▶ EXERCISE BRIEF
A complete response lists each line of the data below that includes the word "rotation".
[INPUT DATA]
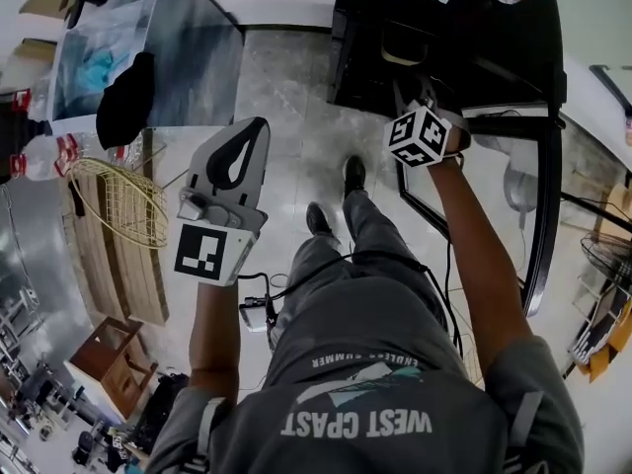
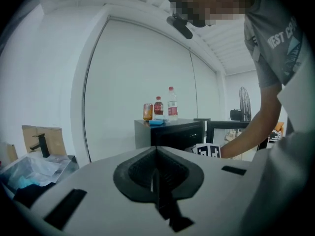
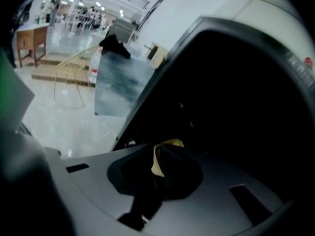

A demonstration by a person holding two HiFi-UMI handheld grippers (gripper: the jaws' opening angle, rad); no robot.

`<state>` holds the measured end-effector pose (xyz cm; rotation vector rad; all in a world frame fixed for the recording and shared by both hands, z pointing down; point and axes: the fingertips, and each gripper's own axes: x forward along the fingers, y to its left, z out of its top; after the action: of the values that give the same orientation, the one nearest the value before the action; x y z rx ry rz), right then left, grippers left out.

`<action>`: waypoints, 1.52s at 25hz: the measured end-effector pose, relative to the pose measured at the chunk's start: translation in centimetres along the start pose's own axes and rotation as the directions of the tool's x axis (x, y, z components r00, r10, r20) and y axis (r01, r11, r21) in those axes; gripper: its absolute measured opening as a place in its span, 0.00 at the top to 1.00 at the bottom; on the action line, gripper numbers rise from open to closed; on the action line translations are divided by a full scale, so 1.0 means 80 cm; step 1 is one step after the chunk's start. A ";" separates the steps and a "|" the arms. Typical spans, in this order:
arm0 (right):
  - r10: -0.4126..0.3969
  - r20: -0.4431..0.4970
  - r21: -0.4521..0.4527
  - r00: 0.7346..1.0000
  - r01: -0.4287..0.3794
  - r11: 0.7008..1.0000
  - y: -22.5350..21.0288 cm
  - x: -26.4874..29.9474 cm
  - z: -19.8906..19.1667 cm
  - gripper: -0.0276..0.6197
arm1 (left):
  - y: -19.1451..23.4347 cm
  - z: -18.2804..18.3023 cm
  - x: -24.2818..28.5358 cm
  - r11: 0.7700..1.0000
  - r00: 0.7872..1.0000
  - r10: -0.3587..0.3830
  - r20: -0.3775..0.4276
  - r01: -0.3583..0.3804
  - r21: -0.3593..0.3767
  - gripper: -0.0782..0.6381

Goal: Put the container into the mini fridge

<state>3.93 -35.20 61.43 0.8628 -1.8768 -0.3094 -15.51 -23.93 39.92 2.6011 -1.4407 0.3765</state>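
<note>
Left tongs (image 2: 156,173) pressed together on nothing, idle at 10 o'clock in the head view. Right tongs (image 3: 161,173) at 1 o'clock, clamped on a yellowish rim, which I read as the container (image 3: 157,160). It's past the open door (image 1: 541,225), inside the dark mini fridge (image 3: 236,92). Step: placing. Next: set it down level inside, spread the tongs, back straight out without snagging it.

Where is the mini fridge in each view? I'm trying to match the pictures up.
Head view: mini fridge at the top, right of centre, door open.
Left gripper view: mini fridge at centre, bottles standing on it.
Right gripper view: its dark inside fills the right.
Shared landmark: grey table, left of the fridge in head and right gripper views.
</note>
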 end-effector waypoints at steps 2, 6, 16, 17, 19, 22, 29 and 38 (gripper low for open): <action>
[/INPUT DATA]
▶ WRITTEN ANSWER
`<state>` holds the measured end-effector pose (xyz cm; rotation vector rad; all in a world frame fixed for the recording and shared by both hands, z pointing down; point and axes: the fingertips, and each gripper's own axes: x forward along the fingers, y to its left, z out of its top; after the action: of the values that give the same orientation, the one nearest the value before the action; x y z rx ry rz), right then left, grippers left out.
`<action>`: waypoints, 1.52s at 25hz: the measured end-effector pose, relative to the pose measured at the chunk's start: translation in centimetres along the start pose's own axes and rotation as the directions of the tool's x axis (x, y, z components r00, r10, r20) and y axis (r01, r11, r21) in those axes; gripper: its absolute measured opening as a place in its span, 0.00 at the top to 1.00 at the bottom; on the action line, gripper numbers rise from open to closed; on the action line translations are divided by a full scale, so 1.0 means 80 cm; step 1 is one step after the chunk's start. A ";" separates the steps and a "|" the arms. Typical spans, in this order:

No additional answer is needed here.